* What you will do *
If an entry holds a picture, skip the picture but copy everything else exactly.

++++++++++

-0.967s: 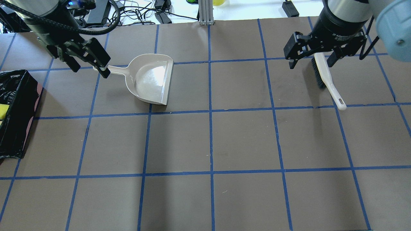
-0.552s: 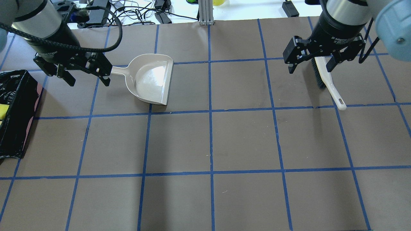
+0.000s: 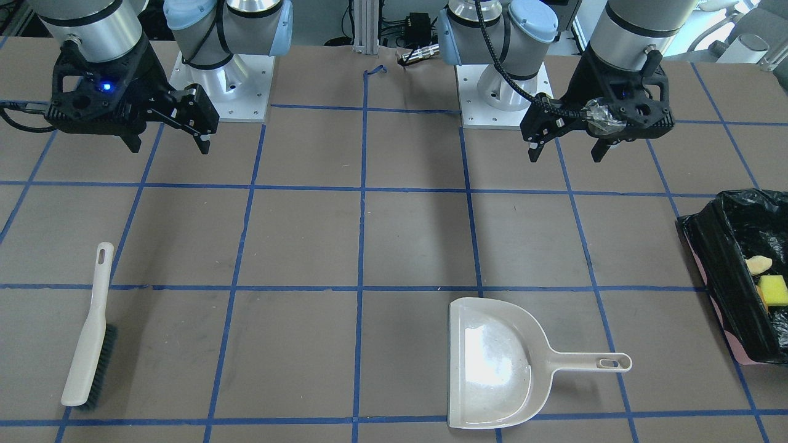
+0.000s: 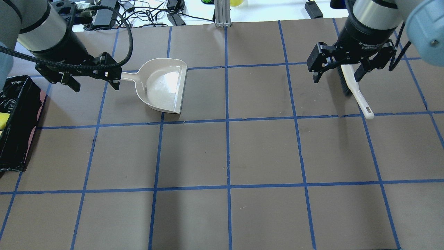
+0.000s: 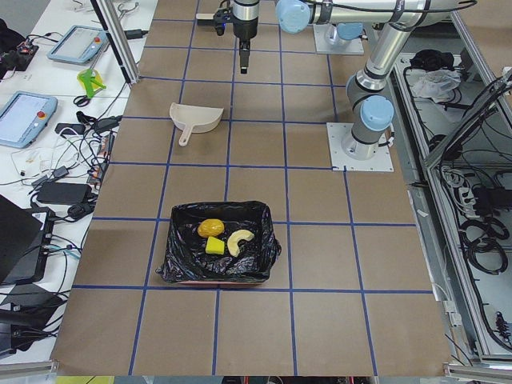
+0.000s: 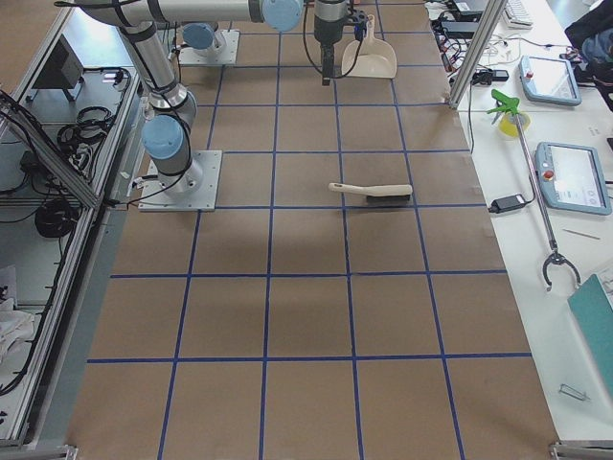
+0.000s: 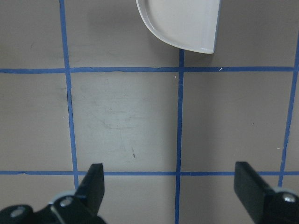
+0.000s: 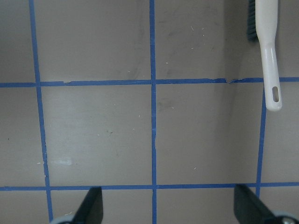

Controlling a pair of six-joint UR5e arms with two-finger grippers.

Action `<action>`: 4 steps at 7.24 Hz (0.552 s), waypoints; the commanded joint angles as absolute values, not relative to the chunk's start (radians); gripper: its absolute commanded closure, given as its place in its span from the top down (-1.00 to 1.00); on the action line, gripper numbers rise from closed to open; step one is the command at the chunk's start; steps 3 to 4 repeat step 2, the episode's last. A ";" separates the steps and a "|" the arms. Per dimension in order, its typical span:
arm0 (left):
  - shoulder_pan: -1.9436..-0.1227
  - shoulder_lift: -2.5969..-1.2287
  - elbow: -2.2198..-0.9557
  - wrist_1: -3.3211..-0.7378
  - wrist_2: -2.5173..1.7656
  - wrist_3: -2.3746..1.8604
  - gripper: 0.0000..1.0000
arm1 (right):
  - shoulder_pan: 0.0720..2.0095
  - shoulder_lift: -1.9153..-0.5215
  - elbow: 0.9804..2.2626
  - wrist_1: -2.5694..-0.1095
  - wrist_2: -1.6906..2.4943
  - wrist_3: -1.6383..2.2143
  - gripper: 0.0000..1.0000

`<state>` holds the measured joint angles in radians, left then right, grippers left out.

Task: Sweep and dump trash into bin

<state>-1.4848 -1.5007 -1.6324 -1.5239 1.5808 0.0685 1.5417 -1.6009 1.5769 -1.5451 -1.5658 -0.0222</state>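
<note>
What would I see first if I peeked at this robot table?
The left gripper and the right gripper hang open and empty above the brown table with blue grid lines. On it lie an empty beige plastic dustpan and a white-handled brush with dark bristles, far apart. At the robot's left end, a pink bin lined with a black plastic bag holds three yellow and cream pieces of trash.

Taped table [image 4: 263, 149] — dustpan [image 4: 163, 86], brush [image 3: 89, 332], bin [image 3: 723, 277] (lined)
</note>
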 commanded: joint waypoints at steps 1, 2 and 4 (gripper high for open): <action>-1.485 -1.496 -1.637 -1.522 1.583 0.072 1.00 | 1.542 -1.601 1.577 -1.545 -1.568 -0.021 1.00; -1.485 -1.494 -1.637 -1.522 1.586 0.086 1.00 | 1.542 -1.601 1.577 -1.545 -1.568 -0.021 1.00; -1.485 -1.494 -1.637 -1.522 1.586 0.086 1.00 | 1.542 -1.601 1.577 -1.545 -1.568 -0.021 1.00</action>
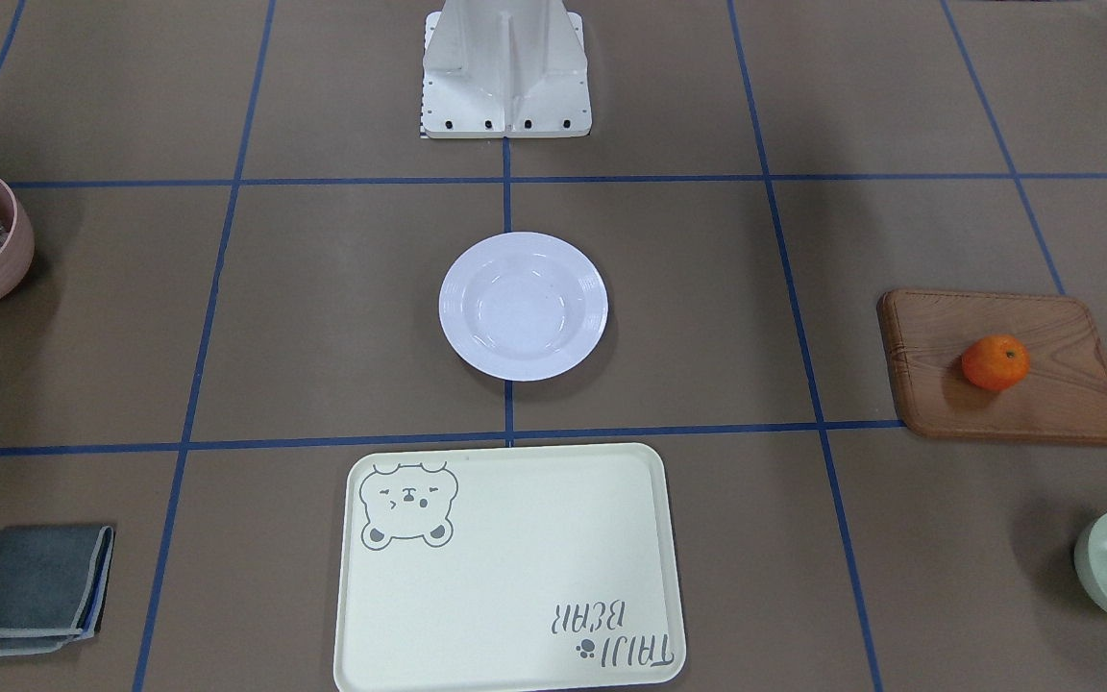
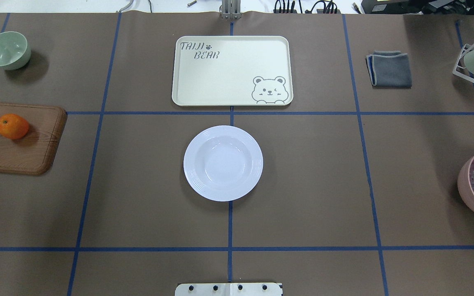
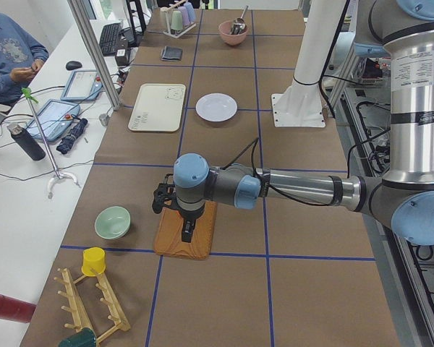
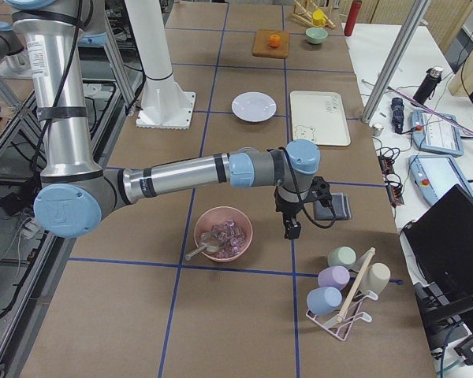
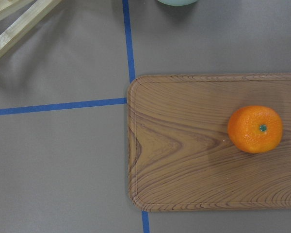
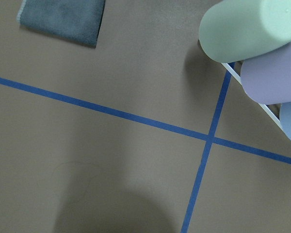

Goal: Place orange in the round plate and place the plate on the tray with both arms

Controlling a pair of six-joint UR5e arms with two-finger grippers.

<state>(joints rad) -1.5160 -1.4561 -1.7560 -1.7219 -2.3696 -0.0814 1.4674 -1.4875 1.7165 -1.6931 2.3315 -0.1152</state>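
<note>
Overhead exterior, layout: glossy white round deep plate (image 2: 223,163) dead centre on the brown surface (image 2: 303,185), nothing in it. Judged reachable by both arms, which suits a two-arm lift.
Tray: large pale cream-yellow rectangular tray with grey bear drawing (image 2: 232,70) just beyond the plate on the far side. Near it, not touching, so only a short carry is needed.
Orange: small round bright-orange mandarin (image 2: 12,126) on the brown wooden board (image 2: 35,152) at the robot's left end, well apart from the plate. Green stem dot up in the left wrist view. Not yet in the plate.
Left hand: (image 3: 186,230) hangs pointing down over the board. Orange sits right of centre in the left wrist view, so probably not lined up yet. Likely staged for the pick, being the arm on the fruit's side. Finger spread: cannot tell, seen only from the exterior left view.
Right hand: (image 4: 290,228) hangs over bare surface between the pink bowl (image 4: 223,234) and the folded grey cloth (image 4: 333,206). Nothing under it in the right wrist view. Looks parked until the plate lift. Finger spread: cannot tell.
Counts: orange 1, white plate 1, tray 1, wooden board 1, grey cloth 1, arms 2.
Bowls: 2, namely the pink one with a metal utensil in it and a pale green bowl (image 2: 6,50).
Pastel cups: 3 show in the right wrist view, on a white wire rack.
Progress: neither step done, judging by where things lie.
</note>
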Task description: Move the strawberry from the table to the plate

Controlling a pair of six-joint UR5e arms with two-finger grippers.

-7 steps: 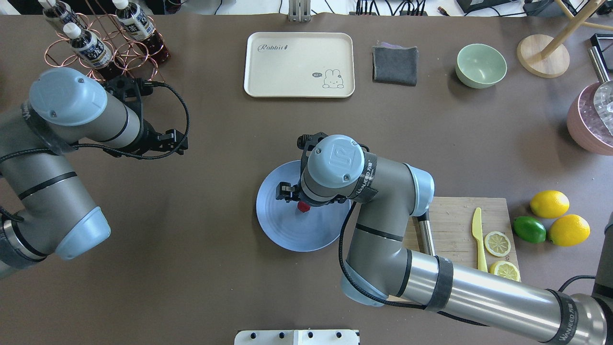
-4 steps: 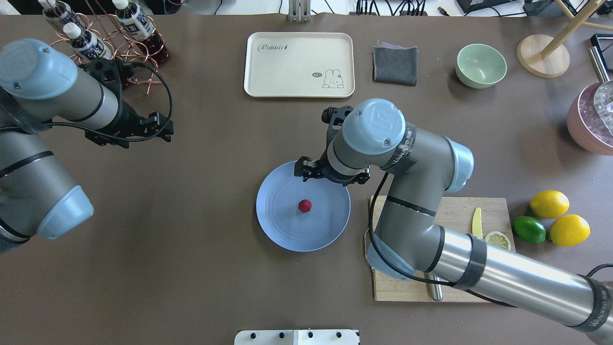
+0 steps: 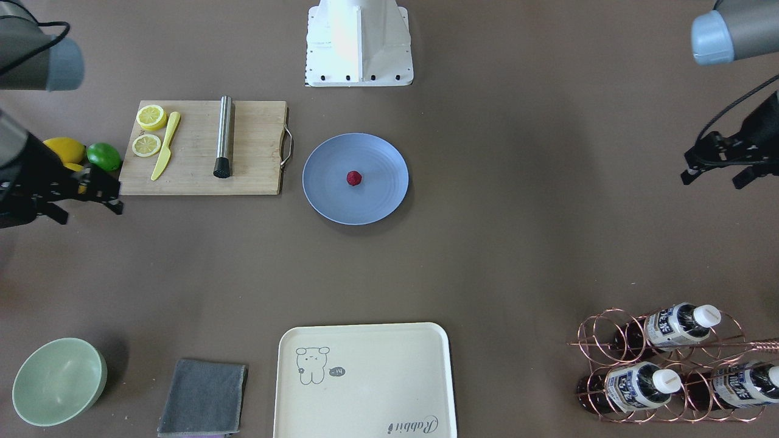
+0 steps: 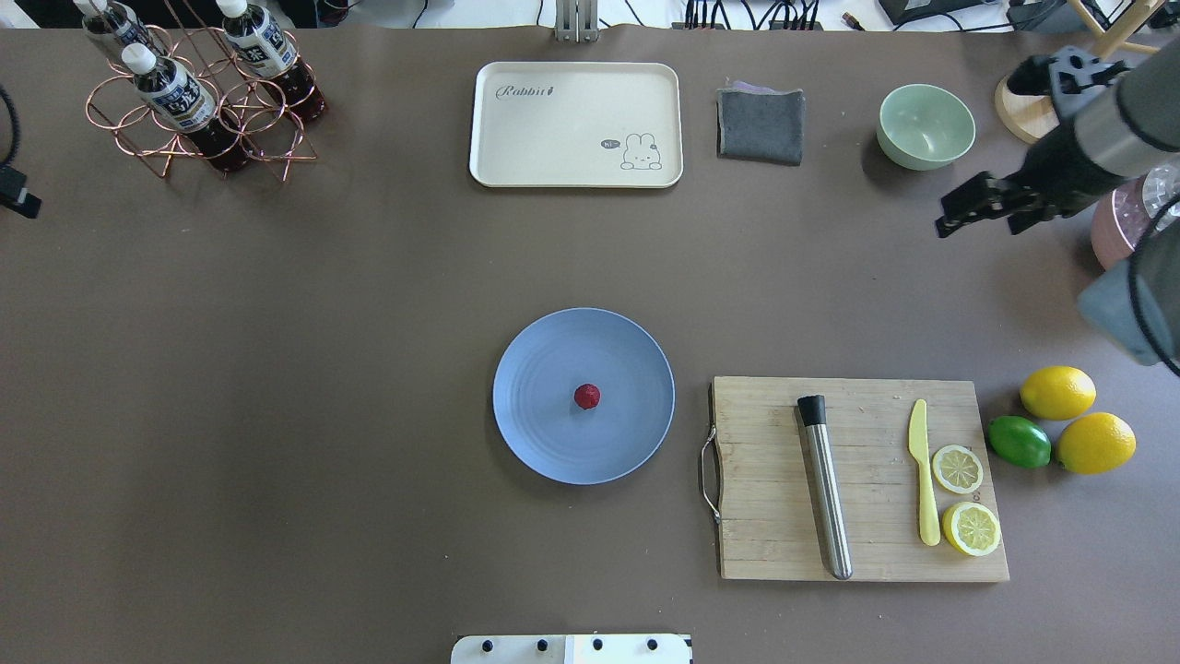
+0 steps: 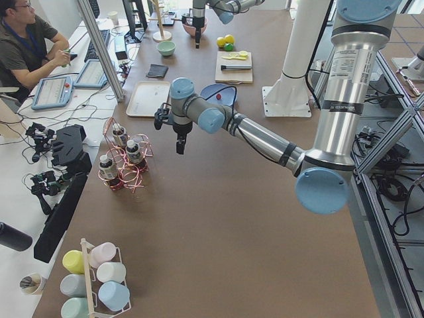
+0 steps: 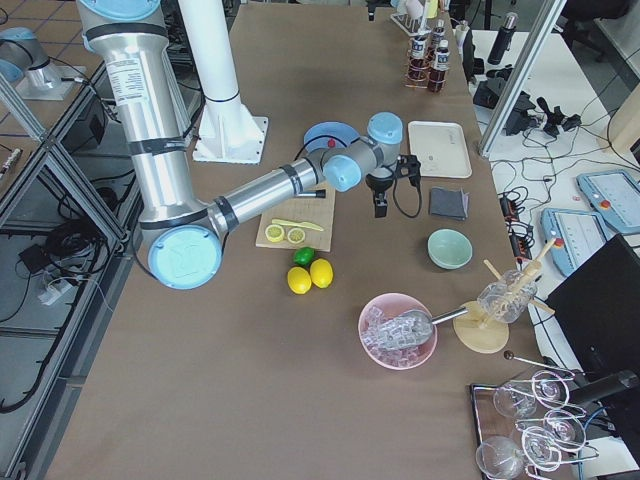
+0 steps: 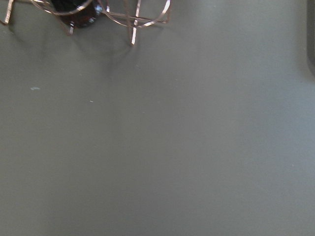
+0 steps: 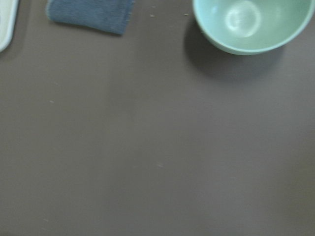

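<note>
The small dark-red strawberry (image 4: 587, 397) lies near the middle of the round blue-grey plate (image 4: 553, 447) on the brown table (image 4: 323, 415); from the front the strawberry (image 3: 354, 178) is just as central on the plate (image 3: 374, 204). My right gripper (image 4: 977, 219) hangs open and empty far off at the right, in front of the green bowl. In the front view it (image 3: 88, 210) is at the left edge. My left gripper (image 3: 712, 178) is open and empty at the table's other end, near the bottle rack, barely inside the overhead view.
A cutting board (image 4: 862, 553) with a steel rod, yellow knife and lemon slices lies right of the plate, with lemons and a lime (image 4: 1019, 441) beyond. At the far side stand a cream tray (image 4: 576, 124), grey cloth (image 4: 761, 124), green bowl (image 4: 925, 124) and bottle rack (image 4: 198, 111). A pink ice bowl (image 6: 398, 330) is far right.
My right arm has pulled away from above the plate to the far right, uncovering the cutting board. My left arm has withdrawn to the left edge. The strawberry stays on the plate.
</note>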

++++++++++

* Task result *
-0.967s: 
-0.552s: 
+0.000s: 
+0.000s: 
+0.000s: 
+0.000s: 
+0.000s: 
+0.000s: 

Controlling a pair of six-joint UR5e arms with two-finger grippers.

Action `<action>`: 4 steps at 7.24 Hz (0.552 s), waypoints; the commanded joint angles as absolute values, not relative to the chunk's start (radians); gripper: its absolute commanded closure, given as its place in its span from the top down (-1.00 to 1.00); on the action line, gripper numbers rise from closed to open; step one is the command at the chunk's start; steps 3 to 4 repeat step 2, the episode's last. A ";" separates the steps and a "|" the arms. Per dimension in order, its typical span:
arm0 (left):
  - shoulder_pan: -1.9436..-0.1227
  - shoulder_lift: -2.5969..-1.2287
  - elbow: -2.2198..-0.9557
  - wrist_1: -3.3211..-0.7378
  - wrist_2: -2.5173..1.7656
  - wrist_3: -2.3746..1.8604
  - gripper: 0.0000..1.0000
arm1 (right):
  - shoulder_pan: 0.0720..2.0095
  - shoulder_lift: -1.9153..-0.5215
  - elbow: 0.9804..2.2626
  - wrist_1: -2.5694..-0.1095
  - wrist_2: -1.6906..2.4943
  - wrist_3: -1.6383..2.2143
  - gripper: 0.0000..1.0000

`<state>` holds the measured joint angles in radians, left then right, grippers left out.

Task: Sweep and dump trash into bin

<state>-1.4848 -1.5007 -1.6324 -1.5239 1.5808 0.0685 1.5417 -1.6009 1.5769 -1.5451 -1.5658 -0.0222</state>
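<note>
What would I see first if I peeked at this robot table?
The left gripper and the right gripper hang open and empty above the brown table with blue grid lines. On it lie an empty beige plastic dustpan and a white-handled brush with dark bristles, far apart. At the robot's left end, a pink bin lined with a black plastic bag holds three yellow and cream pieces of trash.

Taped table [image 4: 263, 149] — dustpan [image 4: 163, 86], brush [image 3: 89, 332], bin [image 3: 723, 277] (lined)
</note>
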 commanded: joint waypoints at steps 1, 2 and 4 (gripper high for open): <action>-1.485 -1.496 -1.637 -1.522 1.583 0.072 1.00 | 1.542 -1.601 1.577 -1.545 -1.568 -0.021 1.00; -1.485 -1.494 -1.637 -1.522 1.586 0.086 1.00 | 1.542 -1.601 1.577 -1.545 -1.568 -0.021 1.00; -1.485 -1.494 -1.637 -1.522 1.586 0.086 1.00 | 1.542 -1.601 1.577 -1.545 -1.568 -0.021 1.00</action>

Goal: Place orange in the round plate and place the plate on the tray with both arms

Controlling a pair of six-joint UR5e arms with two-finger grippers.

<state>(joints rad) -1.5160 -1.4561 -1.7560 -1.7219 -2.3696 -0.0814 1.4674 -1.4875 1.7165 -1.6931 2.3315 -0.1152</state>
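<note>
Overhead exterior, layout: glossy white round deep plate (image 2: 223,163) dead centre on the brown surface (image 2: 303,185), nothing in it. Judged reachable by both arms, which suits a two-arm lift.
Tray: large pale cream-yellow rectangular tray with grey bear drawing (image 2: 232,70) just beyond the plate on the far side. Near it, not touching, so only a short carry is needed.
Orange: small round bright-orange mandarin (image 2: 12,126) on the brown wooden board (image 2: 35,152) at the robot's left end, well apart from the plate. Green stem dot up in the left wrist view. Not yet in the plate.
Left hand: (image 3: 186,230) hangs pointing down over the board. Orange sits right of centre in the left wrist view, so probably not lined up yet. Likely staged for the pick, being the arm on the fruit's side. Finger spread: cannot tell, seen only from the exterior left view.
Right hand: (image 4: 290,228) hangs over bare surface between the pink bowl (image 4: 223,234) and the folded grey cloth (image 4: 333,206). Nothing under it in the right wrist view. Looks parked until the plate lift. Finger spread: cannot tell.
Counts: orange 1, white plate 1, tray 1, wooden board 1, grey cloth 1, arms 2.
Bowls: 2, namely the pink one with a metal utensil in it and a pale green bowl (image 2: 6,50).
Pastel cups: 3 show in the right wrist view, on a white wire rack.
Progress: neither step done, judging by where things lie.
</note>
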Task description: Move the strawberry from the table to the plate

Controlling a pair of six-joint UR5e arms with two-finger grippers.

-7 steps: 
-4 steps: 
+0 steps: 
+0 steps: 
+0 steps: 
+0 steps: 
+0 steps: 
+0 steps: 

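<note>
The small dark-red strawberry (image 4: 587, 397) lies near the middle of the round blue-grey plate (image 4: 553, 447) on the brown table (image 4: 323, 415); from the front the strawberry (image 3: 354, 178) is just as central on the plate (image 3: 374, 204). My right gripper (image 4: 977, 219) hangs open and empty far off at the right, in front of the green bowl. In the front view it (image 3: 88, 210) is at the left edge. My left gripper (image 3: 712, 178) is open and empty at the table's other end, near the bottle rack, barely inside the overhead view.
A cutting board (image 4: 862, 553) with a steel rod, yellow knife and lemon slices lies right of the plate, with lemons and a lime (image 4: 1019, 441) beyond. At the far side stand a cream tray (image 4: 576, 124), grey cloth (image 4: 761, 124), green bowl (image 4: 925, 124) and bottle rack (image 4: 198, 111). A pink ice bowl (image 6: 398, 330) is far right.
My right arm has pulled away from above the plate to the far right, uncovering the cutting board. My left arm has withdrawn to the left edge. The strawberry stays on the plate.
</note>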

The response to this exercise is complete.